The Father of British Canada: a Chronicle of Carleton eBook

This eBook from the Gutenberg Project consists of approximately 160 pages of information about The Father of British Canada.

Meanwhile Carleton and Washington had exchanged the usual compliments on the conclusion of peace and had met each other on the 6th of May at Tappan, where they discussed the exchange of prisoners.  By the terms of the treaty the British were to evacuate New York, their last foothold in the new republic, with all practicable dispatch; so, as summer changed into autumn, the Congress became more and more impatient to see the last of them.  But Carleton would not go without the Loyalists, whose many tributary streams of misery were still flowing into New York.  In September, when the treaty of peace was ratified in Europe, the Congress asked Carleton point-blank to name the date of his own departure.  But he replied that this was impossible and that the more the Loyalists were persecuted the longer he would be obliged to stay.  The correspondence between him and the Congress teems with complaints and explanations.  The Americans were very anxious lest the Loyalists should take away any goods and chattels not their own, particularly slaves.  Carleton was disposed to consider slaves as human beings, though slavery was still the law in the British oversea dominions, and so the Americans felt uneasy lest he might discriminate between their slaves and other chattels.  Reams of the Carleton papers are covered with descriptive lists of claimed and counter-claimed niggers—­Julius Caesars, Jupiters, Venuses, Dianas, and so on, who were either ‘stout wenches’ and ‘likely fellows’ or ‘incurably lazy’ and ‘old worn-outs.’

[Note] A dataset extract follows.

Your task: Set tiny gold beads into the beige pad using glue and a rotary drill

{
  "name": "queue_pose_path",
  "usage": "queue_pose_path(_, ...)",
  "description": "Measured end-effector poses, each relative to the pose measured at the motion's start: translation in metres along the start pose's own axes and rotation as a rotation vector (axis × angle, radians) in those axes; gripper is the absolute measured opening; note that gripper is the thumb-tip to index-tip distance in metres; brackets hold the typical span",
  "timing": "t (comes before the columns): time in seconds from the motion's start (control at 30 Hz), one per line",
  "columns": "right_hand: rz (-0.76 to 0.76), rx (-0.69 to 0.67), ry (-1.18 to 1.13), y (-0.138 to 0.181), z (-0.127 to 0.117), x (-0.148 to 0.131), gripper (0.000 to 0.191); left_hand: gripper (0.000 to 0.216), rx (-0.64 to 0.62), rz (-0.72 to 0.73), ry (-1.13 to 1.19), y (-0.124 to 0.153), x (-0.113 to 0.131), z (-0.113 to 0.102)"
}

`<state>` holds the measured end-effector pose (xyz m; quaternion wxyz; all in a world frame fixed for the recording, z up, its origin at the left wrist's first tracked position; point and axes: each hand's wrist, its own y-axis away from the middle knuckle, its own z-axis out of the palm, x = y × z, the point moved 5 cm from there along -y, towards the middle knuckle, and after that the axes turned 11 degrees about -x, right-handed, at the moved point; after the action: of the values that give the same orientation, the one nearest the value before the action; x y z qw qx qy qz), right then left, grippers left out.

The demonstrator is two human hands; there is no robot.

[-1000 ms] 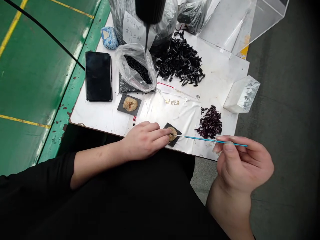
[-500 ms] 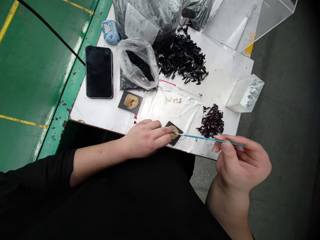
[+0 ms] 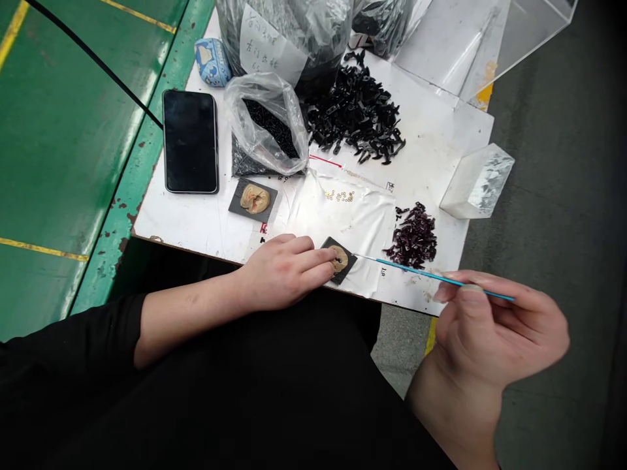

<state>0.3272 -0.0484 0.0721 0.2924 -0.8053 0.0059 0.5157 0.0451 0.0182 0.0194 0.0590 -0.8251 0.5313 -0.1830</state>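
My right hand (image 3: 504, 326) pinches a fine blue-handled brush (image 3: 421, 271) between thumb and fingers. The brush's thin tip points left and ends just off the right corner of a small dark square plate (image 3: 349, 269). On that plate sits a round tan putty-like lump (image 3: 341, 258) with a dark spot in it. My left hand (image 3: 289, 271) reaches in from the left, its fingers held together and the fingertips pressed at the lump. Whatever those fingertips hold is hidden. Several tiny gold rings (image 3: 340, 196) lie beyond on a white sheet (image 3: 313, 215).
A second dark plate with a tan lump (image 3: 255, 198) lies left. Behind are a phone (image 3: 190, 141), an open plastic bag of black bits (image 3: 267, 127), a pile of black clips (image 3: 357, 108) and larger bags. Dark reddish small parts (image 3: 414, 236) and a clear block (image 3: 477, 181) lie right.
My right hand has drawn the brush back to the right, so its tip has left the tan lump. My left hand stays at the lump. The whole view has shifted slightly.
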Motion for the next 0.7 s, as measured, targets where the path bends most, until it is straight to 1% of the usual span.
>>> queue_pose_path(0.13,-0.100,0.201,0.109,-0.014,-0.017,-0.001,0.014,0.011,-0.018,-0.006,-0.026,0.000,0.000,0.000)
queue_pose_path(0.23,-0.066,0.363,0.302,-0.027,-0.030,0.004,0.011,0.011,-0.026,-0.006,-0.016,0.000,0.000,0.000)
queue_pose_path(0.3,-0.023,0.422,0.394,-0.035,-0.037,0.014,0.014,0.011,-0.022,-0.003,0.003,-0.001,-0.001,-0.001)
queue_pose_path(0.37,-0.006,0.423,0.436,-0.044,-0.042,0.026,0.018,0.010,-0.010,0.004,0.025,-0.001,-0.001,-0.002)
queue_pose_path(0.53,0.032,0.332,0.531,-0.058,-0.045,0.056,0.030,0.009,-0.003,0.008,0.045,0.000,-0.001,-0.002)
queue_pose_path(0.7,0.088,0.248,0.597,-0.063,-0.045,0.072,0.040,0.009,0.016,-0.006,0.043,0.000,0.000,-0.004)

Perhaps, when a slave wished to remain British, and his case was nicely balanced between the claimants and the counter-claimants, Carleton was a little inclined to give him the benefit of the doubt.  But with other forms of disputed property he was too severe to please all Loyalists.  A typical case of restitution in Canada will show how differently the two governments viewed the rights of private property.  Mercier and Halsted, two Quebec rebels, owned a wharf and the frame of a warehouse in 1775.  It was Arnold’s intercepted letter to Mercier that gave Carleton’s lieutenant, Cramahe, the first warning of danger from the south.  Halsted was Major Caldwell’s miller at the time and took advantage of his position to give his employer’s flour to Arnold’s army, in which he served as commissary throughout the siege.  Just after the peace of 1783 Mercier and Halsted laid claim to their former property, which they had abandoned for eight years and on which the government had meanwhile built a provision store, making use of the original frame.  The case was complicated by many details too long for notice here.  But the British government finally gave the two rebels the original property, plus thirteen years’ rent, less the cost of government works erected in the meantime.  All the documents are still in Quebec.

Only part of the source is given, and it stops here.